Significance. If the attribution to stable bulk ferroelectric polarization is rigorously established, the work would contribute direct nanoscale evidence for ferroic ordering in MAPbI3, with potential relevance to charge separation mechanisms in perovskite photovoltaics. The multi-modal AFM approach (vertical/horizontal PFM, pc-AFM, KPFM) represents a strength in attempting spatial correlations between mechanical response and charge extraction.

major comments (2)
  1. [Abstract] Abstract: The identification of the 90 nm alternating domains as polarized ferroelectric domains rests on PFM contrast without reported frequency-dependent measurements, amplitude calibration, or poling/switching tests; in MAPbI3, mobile ions and surface charges commonly produce similar electrostatic and mechanical contrast, so the central attribution requires explicit controls to separate piezoelectric response from ionic or tip-induced artifacts.
  2. [Abstract] Abstract: The claim that pc-AFM alternating charge extraction patterns arise from local vertical polarization components within ferroelectric domains is presented as correlative evidence, but lacks quantitative polarization values, error bars on domain widths, or statistical sampling details across multiple regions; without these, the correlation with AFM/KPFM does not quantitatively demonstrate piezoelectricity over non-ferroelectric electrostatic effects.
minor comments (1)
  1. [Abstract] The abstract would be strengthened by specifying film thickness, deposition method, and illumination conditions for reproducibility.

Simulated Author's Rebuttal

2 responses · 0 unresolved

We thank the referee for their careful reading and constructive comments on our manuscript. We address each major point below, providing clarifications based on the experiments performed and indicating where revisions will strengthen the presentation of our results.

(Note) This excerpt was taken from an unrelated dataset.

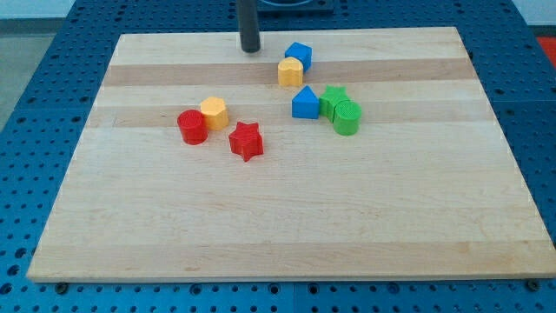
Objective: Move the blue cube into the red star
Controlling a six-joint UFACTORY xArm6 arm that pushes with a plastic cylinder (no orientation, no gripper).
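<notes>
The blue cube (299,55) sits near the view's top, touching a yellow block (290,72) just below it. The red star (246,141) lies lower and to the left, near the board's middle. My tip (250,49) is at the top of the board, to the left of the blue cube with a gap between them, and well above the red star.
A red cylinder (192,127) touches a yellow hexagonal block (214,112) left of the star. A blue triangular block (305,103), a green star (334,98) and a green cylinder (347,117) cluster right of centre. The wooden board (287,235) lies on a blue pegboard table.
</notes>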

read point-by-point responses
  1. Referee: [Abstract] Abstract: The identification of the 90 nm alternating domains as polarized ferroelectric domains rests on PFM contrast without reported frequency-dependent measurements, amplitude calibration, or poling/switching tests; in MAPbI3, mobile ions and surface charges commonly produce similar electrostatic and mechanical contrast, so the central attribution requires explicit controls to separate piezoelectric response from ionic or tip-induced artifacts.

    Authors: We acknowledge the value of additional controls for rigorous attribution. Our study employed both vertical and horizontal PFM modes on the same regions, with horizontal PFM primarily sensitive to in-plane shear piezoelectric response and less affected by long-range electrostatic forces from surface charges or ions. This multi-mode approach, combined with KPFM showing correlated surface potential variations consistent with polarization-induced band bending, helps distinguish piezoelectric contributions from ionic or tip-induced artifacts. Frequency-dependent measurements and poling/switching tests were not performed, as the focus was on as-grown films under solar-cell-relevant conditions; we will add a dedicated discussion paragraph in the revised manuscript explaining these choices and the artifact-mitigation strategy. Internal amplitude calibration against reference samples was conducted but not detailed in the original text; we will include this explicitly in the methods section. revision: partial

  2. Referee: [Abstract] Abstract: The claim that pc-AFM alternating charge extraction patterns arise from local vertical polarization components within ferroelectric domains is presented as correlative evidence, but lacks quantitative polarization values, error bars on domain widths, or statistical sampling details across multiple regions; without these, the correlation with AFM/KPFM does not quantitatively demonstrate piezoelectricity over non-ferroelectric electrostatic effects.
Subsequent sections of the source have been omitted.